◆ **Work request**
Take every line from the records below that includes the word "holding".

Stored items from a collection
────────────────────
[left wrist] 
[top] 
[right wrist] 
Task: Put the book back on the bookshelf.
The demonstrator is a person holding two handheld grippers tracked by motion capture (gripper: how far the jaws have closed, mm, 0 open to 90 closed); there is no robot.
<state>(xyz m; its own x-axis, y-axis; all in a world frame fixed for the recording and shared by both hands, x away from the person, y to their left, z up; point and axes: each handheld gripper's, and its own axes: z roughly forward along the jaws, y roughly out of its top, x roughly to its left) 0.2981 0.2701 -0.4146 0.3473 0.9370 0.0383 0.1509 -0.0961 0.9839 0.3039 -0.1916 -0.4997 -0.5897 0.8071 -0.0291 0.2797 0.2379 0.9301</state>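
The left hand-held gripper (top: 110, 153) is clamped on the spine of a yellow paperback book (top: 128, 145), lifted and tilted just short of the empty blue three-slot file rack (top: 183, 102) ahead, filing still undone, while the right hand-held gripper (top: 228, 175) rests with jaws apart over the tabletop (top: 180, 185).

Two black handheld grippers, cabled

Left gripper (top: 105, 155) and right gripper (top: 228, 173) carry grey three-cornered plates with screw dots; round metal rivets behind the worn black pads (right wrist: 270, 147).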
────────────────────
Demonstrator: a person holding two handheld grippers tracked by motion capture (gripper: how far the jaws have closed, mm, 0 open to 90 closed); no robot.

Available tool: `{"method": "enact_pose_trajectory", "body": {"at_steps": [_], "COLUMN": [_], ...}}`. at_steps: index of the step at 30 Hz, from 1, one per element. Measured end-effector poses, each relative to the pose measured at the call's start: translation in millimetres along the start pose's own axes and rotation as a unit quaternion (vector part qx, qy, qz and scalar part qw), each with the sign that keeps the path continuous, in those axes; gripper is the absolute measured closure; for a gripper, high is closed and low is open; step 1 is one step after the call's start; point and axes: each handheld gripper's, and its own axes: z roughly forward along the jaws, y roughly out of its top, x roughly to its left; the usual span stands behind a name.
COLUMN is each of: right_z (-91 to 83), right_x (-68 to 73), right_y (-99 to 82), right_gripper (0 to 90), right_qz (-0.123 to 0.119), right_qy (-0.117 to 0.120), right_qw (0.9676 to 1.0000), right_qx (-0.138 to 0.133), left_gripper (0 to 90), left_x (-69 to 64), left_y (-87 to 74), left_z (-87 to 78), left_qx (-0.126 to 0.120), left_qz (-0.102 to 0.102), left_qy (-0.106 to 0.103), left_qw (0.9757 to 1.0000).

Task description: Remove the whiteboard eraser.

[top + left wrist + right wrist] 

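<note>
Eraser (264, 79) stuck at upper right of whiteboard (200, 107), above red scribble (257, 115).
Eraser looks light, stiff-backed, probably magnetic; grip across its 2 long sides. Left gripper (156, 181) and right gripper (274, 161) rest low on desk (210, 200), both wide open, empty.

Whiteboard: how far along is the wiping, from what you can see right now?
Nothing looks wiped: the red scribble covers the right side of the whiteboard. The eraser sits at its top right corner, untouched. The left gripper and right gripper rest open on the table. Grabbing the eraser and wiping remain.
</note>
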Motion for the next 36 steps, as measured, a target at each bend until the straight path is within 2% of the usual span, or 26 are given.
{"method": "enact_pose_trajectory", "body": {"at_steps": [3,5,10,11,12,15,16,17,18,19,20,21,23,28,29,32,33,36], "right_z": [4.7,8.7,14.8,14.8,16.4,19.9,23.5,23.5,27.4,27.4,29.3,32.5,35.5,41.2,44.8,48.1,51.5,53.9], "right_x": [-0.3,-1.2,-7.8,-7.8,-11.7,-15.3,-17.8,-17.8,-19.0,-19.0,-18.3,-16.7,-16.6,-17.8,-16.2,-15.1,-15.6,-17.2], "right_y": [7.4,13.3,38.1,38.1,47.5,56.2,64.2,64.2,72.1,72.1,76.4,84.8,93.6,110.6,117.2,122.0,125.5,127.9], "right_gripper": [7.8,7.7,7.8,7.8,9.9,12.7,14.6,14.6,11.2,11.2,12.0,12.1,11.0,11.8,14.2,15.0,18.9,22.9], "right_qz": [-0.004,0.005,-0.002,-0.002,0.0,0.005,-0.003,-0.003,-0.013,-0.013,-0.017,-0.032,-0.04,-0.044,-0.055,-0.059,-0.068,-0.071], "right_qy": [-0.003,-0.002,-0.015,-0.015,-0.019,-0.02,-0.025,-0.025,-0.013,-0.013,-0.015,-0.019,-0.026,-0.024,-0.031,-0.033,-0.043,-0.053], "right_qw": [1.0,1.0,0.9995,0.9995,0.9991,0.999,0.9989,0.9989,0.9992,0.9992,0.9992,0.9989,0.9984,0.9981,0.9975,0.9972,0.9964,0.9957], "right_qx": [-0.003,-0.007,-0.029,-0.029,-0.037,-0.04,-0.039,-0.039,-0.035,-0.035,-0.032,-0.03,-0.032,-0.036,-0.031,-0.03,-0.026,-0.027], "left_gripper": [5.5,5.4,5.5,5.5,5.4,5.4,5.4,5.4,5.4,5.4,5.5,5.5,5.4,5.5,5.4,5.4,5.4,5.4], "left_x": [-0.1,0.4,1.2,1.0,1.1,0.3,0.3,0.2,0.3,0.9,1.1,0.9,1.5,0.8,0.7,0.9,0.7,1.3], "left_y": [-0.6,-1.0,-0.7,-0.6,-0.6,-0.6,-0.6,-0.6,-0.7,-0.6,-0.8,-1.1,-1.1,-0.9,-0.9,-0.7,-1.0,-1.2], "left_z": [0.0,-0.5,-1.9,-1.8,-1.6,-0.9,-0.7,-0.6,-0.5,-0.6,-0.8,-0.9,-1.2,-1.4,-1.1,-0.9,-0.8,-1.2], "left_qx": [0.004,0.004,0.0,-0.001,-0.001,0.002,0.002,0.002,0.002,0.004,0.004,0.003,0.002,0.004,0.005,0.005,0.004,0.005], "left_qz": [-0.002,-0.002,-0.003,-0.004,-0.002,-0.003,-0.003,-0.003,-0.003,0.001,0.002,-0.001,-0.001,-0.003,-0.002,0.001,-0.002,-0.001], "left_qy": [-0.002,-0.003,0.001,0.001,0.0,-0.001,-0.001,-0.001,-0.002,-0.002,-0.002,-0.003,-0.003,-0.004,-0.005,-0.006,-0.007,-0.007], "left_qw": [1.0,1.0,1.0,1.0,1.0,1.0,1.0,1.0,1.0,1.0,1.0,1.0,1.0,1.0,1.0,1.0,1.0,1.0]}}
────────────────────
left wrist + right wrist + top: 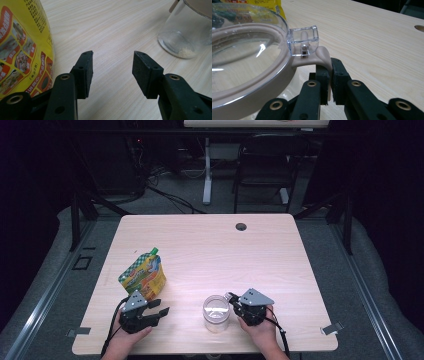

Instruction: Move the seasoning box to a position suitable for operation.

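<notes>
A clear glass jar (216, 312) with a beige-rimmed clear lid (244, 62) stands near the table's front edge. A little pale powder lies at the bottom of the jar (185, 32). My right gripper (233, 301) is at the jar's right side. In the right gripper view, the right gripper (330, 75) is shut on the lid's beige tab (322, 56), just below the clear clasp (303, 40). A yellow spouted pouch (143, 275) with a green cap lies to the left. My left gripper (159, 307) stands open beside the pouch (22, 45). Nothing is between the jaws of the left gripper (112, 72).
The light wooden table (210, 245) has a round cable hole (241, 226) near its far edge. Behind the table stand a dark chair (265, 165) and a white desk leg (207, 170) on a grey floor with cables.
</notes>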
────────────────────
◆ **Answer box**
The demonstrator is a person holding two handheld grippers tracked by motion capture (gripper: how far the jaws have closed, mm, 0 open to 90 closed); there is no robot.
Demonstrator: a person holding two handheld grippers tracked by motion capture (gripper: how far the jaws have closed, mm, 0 open to 90 closed); no robot.

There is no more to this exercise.